* [Problem to solve] Write out the entries below exactly. End with the line that contains "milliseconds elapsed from".

#####

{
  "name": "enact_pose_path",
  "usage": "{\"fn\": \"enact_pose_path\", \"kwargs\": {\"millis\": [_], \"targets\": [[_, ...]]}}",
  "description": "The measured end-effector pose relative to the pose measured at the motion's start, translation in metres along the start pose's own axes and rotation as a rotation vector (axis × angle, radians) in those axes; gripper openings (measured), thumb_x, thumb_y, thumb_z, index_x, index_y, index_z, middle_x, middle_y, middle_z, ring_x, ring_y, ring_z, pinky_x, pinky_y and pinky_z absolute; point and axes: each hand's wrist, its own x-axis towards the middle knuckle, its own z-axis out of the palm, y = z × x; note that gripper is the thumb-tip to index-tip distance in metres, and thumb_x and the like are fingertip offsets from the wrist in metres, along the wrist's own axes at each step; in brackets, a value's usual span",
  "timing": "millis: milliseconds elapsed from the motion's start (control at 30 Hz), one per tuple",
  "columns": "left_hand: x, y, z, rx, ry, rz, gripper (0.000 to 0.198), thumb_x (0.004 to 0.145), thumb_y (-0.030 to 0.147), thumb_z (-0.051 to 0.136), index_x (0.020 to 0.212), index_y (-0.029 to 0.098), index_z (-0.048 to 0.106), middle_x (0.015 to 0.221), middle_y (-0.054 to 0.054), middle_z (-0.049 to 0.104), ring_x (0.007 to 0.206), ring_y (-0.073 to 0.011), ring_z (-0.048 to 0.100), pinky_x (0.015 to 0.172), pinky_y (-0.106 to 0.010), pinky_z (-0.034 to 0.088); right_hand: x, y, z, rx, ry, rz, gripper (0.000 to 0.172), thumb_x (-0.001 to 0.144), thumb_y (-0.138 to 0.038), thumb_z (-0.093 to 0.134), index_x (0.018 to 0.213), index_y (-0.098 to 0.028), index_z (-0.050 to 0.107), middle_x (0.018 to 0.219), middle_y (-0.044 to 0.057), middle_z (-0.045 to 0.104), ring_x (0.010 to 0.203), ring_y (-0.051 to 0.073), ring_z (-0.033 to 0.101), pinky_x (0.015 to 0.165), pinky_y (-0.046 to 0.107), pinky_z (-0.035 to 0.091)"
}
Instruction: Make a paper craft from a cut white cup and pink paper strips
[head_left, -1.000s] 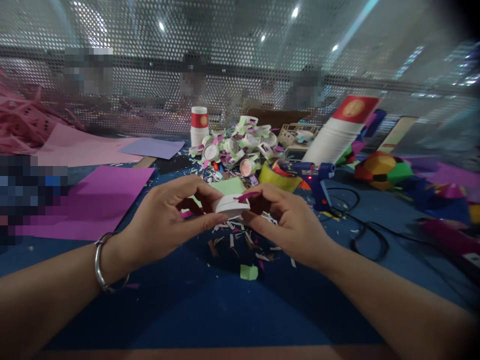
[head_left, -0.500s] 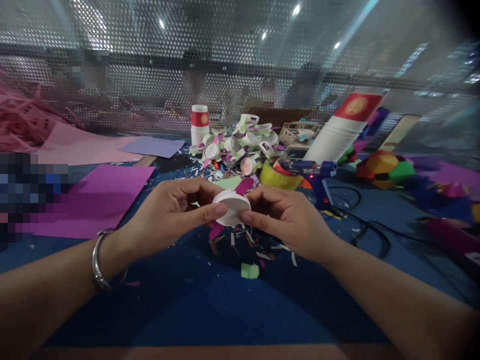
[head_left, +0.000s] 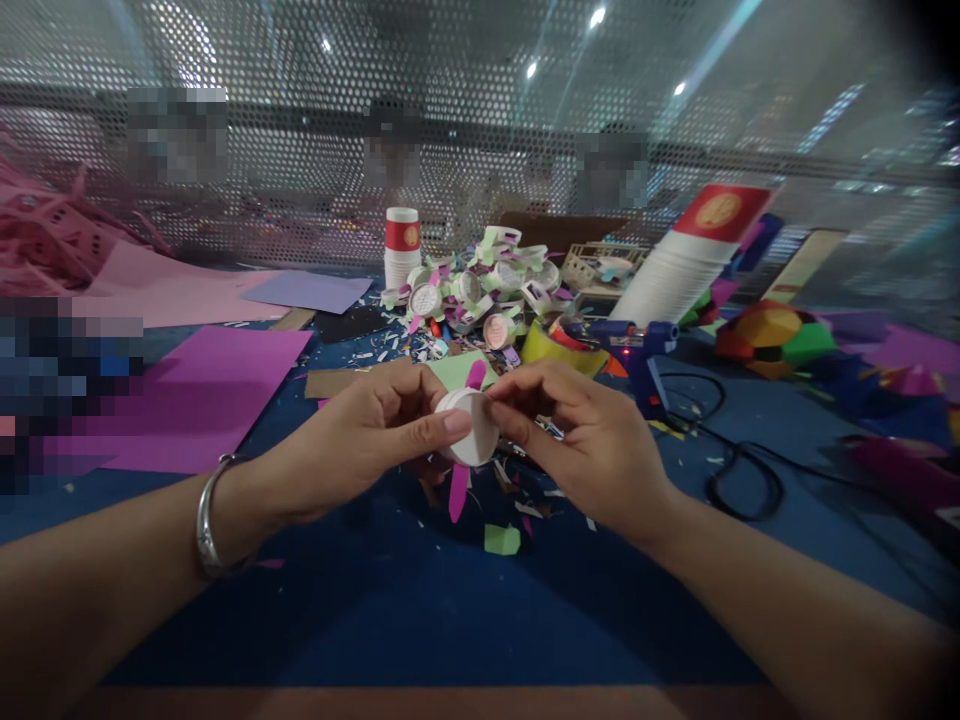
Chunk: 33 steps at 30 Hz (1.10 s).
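Fingers of the left hand [head_left: 375, 425] pinch a small white disc [head_left: 482, 438], thumb flat across its face, while those of the right hand [head_left: 589, 445] nip its opposite edge. Between them they hold it above the blue surface [head_left: 375, 630], magenta strips [head_left: 458, 493] poking out above and below. Beyond it I see a heap of white round pieces [head_left: 506, 275], with a blue glue gun [head_left: 649, 382] near the right hand.

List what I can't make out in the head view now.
All in the head view:
Disc, back: faces away from the camera.
Disc, part of its front: covered by the left hand's thumb.
Emblem on the tilted cups: detail too small.
Magenta thing: blurred, cut off by the right edge.
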Motion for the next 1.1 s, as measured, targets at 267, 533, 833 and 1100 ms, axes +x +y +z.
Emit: {"fn": "enact_pose_path", "kwargs": {"millis": [267,533,833,1100], "targets": [[-0.001,-0.003,0.005,-0.26,-0.083,-0.075,0.022,0.097,0.038,0.055,0.084,0.022,0.06,0.083,0.001,0.06,0.073,-0.011,0.057,0.065,-0.022,0.05,0.0,-0.001,0.001,-0.008,-0.011,-0.003,0.005,0.093,-0.026,0.062,0.096,-0.021,0.062,0.085,0.001,0.066,0.073,0.012,0.061,0.064,0.024,0.048],[-0.001,-0.002,0.013,-0.348,-0.023,-0.17,0.03,0.096,0.046,0.055,0.098,0.021,0.07,0.094,-0.003,0.07,0.079,-0.0146,0.065,0.07,-0.024,0.051,-0.001,0.0,0.003,-0.026,0.018,-0.069,0.004,0.089,-0.017,0.063,0.092,-0.02,0.062,0.079,-0.001,0.065,0.069,0.01,0.06,0.061,0.021,0.048],[0.003,-0.002,0.015,-0.43,0.023,-0.217,0.029,0.097,0.039,0.054,0.104,0.017,0.071,0.097,-0.007,0.071,0.081,-0.016,0.066,0.073,-0.025,0.055,0.0,0.001,0.007,-0.019,-0.009,-0.047,0.004,0.09,-0.015,0.062,0.092,-0.019,0.061,0.076,-0.004,0.063,0.066,0.008,0.059,0.061,0.019,0.046],[0.007,-0.004,0.013,-0.452,0.115,-0.166,0.027,0.094,0.039,0.061,0.094,0.015,0.072,0.094,-0.006,0.069,0.083,-0.0147,0.062,0.075,-0.025,0.058,-0.003,-0.009,0.006,-0.064,0.0,-0.163,0.003,0.09,-0.016,0.062,0.093,-0.018,0.063,0.084,-0.001,0.062,0.076,0.01,0.058,0.07,0.024,0.046]]}}
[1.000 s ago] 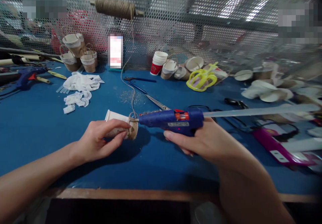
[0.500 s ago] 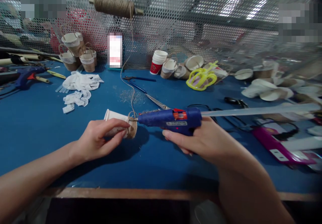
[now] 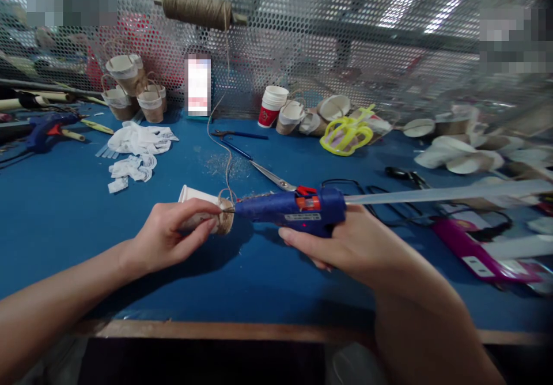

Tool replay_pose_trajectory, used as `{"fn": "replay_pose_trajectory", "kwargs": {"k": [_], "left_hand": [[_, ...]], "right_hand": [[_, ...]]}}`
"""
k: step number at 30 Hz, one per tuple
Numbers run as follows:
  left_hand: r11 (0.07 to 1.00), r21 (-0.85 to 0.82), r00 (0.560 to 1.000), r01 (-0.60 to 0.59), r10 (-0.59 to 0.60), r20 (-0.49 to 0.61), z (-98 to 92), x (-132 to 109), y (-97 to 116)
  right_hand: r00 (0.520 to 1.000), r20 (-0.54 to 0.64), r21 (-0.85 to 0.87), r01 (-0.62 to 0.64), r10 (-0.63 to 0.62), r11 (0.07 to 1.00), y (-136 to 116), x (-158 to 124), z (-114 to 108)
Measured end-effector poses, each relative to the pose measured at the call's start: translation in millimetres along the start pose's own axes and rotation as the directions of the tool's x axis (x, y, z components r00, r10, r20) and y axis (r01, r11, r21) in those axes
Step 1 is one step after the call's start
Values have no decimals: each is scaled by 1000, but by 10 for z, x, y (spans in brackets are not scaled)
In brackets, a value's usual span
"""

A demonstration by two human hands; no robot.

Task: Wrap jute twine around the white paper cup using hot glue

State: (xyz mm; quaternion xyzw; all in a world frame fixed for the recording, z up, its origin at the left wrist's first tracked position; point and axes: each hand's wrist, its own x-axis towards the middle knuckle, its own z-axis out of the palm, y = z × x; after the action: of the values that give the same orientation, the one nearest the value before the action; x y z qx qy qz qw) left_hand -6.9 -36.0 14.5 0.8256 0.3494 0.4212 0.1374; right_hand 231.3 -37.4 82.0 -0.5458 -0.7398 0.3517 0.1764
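My left hand (image 3: pixel 173 235) is closed round a white paper cup (image 3: pixel 196 202) lying on its side just above the blue table (image 3: pixel 64 223). The cup's narrow end is wrapped in jute twine (image 3: pixel 225 221). A strand of twine (image 3: pixel 227 166) runs up from it to a spool (image 3: pixel 196 8) on the mesh wall. My right hand (image 3: pixel 349 245) grips a blue hot glue gun (image 3: pixel 298 210). Its nozzle touches the twine-wrapped end of the cup. A clear glue stick (image 3: pixel 444 192) juts out of the gun's back toward the right.
Scissors (image 3: pixel 254 163) lie behind the cup. Twine-wrapped cups (image 3: pixel 129 88) stand at the back left beside white scraps (image 3: pixel 136 151) and a second glue gun (image 3: pixel 47 128). More cups (image 3: pixel 302 114), a yellow plastic piece (image 3: pixel 345 134) and a magenta object (image 3: pixel 479 252) sit to the right.
The cup and the glue gun have shifted slightly; my left fingers have turned the cup a little, and the gun's nozzle stays at the twine-wrapped end.
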Motion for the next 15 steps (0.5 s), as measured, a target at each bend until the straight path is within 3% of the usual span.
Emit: {"fn": "replay_pose_trajectory", "kwargs": {"k": [6,15], "left_hand": [[999,-26,999,33,-33,7,4,-2,-8],[995,-63,997,73,-72,11,15,3,3]], "right_hand": [[999,33,2,23,-23,1000,12,-9,10],[995,-20,-54,95,-97,994,11,-23,30]]}}
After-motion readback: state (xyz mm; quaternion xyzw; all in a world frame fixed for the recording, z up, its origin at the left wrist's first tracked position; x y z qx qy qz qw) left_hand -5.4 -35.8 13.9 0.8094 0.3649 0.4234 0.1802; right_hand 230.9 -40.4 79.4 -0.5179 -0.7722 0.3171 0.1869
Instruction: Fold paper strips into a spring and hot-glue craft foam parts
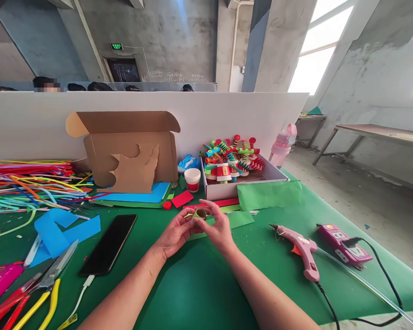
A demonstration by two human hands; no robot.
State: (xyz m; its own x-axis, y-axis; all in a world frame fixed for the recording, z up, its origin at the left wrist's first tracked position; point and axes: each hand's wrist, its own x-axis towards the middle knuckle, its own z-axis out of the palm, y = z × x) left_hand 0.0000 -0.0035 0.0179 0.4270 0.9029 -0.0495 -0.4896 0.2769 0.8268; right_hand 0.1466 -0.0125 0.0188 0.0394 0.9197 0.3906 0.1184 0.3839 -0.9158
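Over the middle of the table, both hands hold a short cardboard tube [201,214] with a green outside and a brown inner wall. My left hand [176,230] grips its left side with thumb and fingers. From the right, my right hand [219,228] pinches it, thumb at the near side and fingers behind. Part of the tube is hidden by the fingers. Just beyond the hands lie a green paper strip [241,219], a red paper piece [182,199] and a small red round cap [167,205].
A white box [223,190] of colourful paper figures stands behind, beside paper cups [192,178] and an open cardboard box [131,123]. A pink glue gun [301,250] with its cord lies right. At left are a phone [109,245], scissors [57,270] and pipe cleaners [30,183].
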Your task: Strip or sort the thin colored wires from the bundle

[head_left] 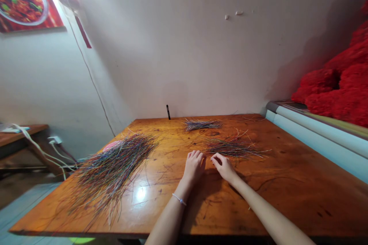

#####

* [Task response]
{
  "name": "enact_pose_path",
  "usage": "{\"fn\": \"enact_pose_path\", \"kwargs\": {\"millis\": [_], \"targets\": [[_, ...]]}}",
  "description": "The measured end-effector pose relative to the pose measured at the motion's start, translation in metres along the start pose's own axes and rotation as a rotation vector (axis × angle, radians) in those axes; gripper openings (measured), thumb_x, thumb_y, thumb_z, index_x, index_y, index_z, middle_x, middle_y, middle_z, ring_x, ring_y, ring_z, pinky_x, pinky_y and pinky_z absolute; point and axes: each hand's wrist, its own x-axis towards the middle knuckle, its own z-axis out of the palm, y = z × x; note that gripper is the thumb-tip to index-tip distance in metres, and thumb_x and the like are fingertip offsets from the wrist in metres, along the wrist's own axes at each step; in brackets, a value's usual span",
  "timing": "millis: milliseconds elapsed from the motion's start (control at 30 Hz), one per tuple",

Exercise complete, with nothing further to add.